• Themes/Playlists
  • New Songs
  • Albums
  • Word!
  • Index
  • Donate!
  • Animals
  • About/FAQs
  • Contact
Menu

Song Bar

Street Address
City, State, Zip
Phone Number
Music, words, playlists

Your Custom Text Here

Song Bar

  • Themes/Playlists
  • New Songs
  • Albums
  • Word!
  • Index
  • Donate!
  • Animals
  • About/FAQs
  • Contact

We’re up to the nines: songs about the number IX

February 20, 2025 Peter Kimpton

Nine lives …


By The Landlord


“In nine lifetimes, you'll never know as much about your cat as your cat knows about you.”
– Michel de Montaigne

“Success is falling nine times and getting up ten.” – Jon Bon Jovi

“A baseball game is simply a nervous breakdown divided into nine innings.” – Earl Wilson

“In nine cases out of ten, a woman had better show more affection than she feels.” – Jane Austen, Pride and Prejudice

“The learned tribe whose works the World do bless,
Finish those works in some recess;
Both the Philosopher and Divine,
And Poets most who still make their address
In private to the Nine.”
- The Poetick Miscellenies of Mr John Rawlett, 1687

Suddenly then, we are nine. Where did the time go? Nine years of music, ideas and connections. It’s a sort of childhood prime. An upside-down 6, three thrices, an imperfect, perfectly odd number, associated with inspiration, the surreal, power, wisdom, evil, euphoria, looking your best, and, whether it’s morning or night, for work or rest, always a striking time.

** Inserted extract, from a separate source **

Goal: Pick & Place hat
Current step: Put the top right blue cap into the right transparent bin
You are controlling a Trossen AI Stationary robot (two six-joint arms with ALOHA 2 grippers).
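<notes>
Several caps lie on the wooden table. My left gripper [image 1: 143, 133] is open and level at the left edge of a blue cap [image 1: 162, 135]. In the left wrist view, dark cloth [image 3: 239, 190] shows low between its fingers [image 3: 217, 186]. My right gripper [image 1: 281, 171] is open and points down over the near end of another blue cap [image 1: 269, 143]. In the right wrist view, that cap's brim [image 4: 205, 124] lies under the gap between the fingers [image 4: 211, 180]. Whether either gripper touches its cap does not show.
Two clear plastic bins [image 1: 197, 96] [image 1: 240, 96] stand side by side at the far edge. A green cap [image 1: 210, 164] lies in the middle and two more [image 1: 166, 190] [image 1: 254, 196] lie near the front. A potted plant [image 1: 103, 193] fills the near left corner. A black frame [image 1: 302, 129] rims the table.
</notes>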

So then, this week, it’s hopefully a felix nonus natalis, a week of nonus optimus, perhaps a numerical but also an idiomatic adventure. How will it count? Anything in which this number is prominently within the song, but ideally not, for example 19 or 99, which, although connected, frankly, aren’t actually nine. 

I loved being nine years old. I was cocky, happy and confident. I first knew who I was. I felt like a big fish in a small pond. But nine can mean many things. The number has been part of folklore and myth for centuries. John Rawlett’s 17th-century lines above refer to the classical Nine Muses of Arts and Learning – Clio, Thalia, Erato, Euterpe, Polyhymnia, Calliope, Terpsichore, Urania and Melpomene, divine Greek figures who between them covered many disciplines including poetry, music, history, tragedy, comedy and astronomy.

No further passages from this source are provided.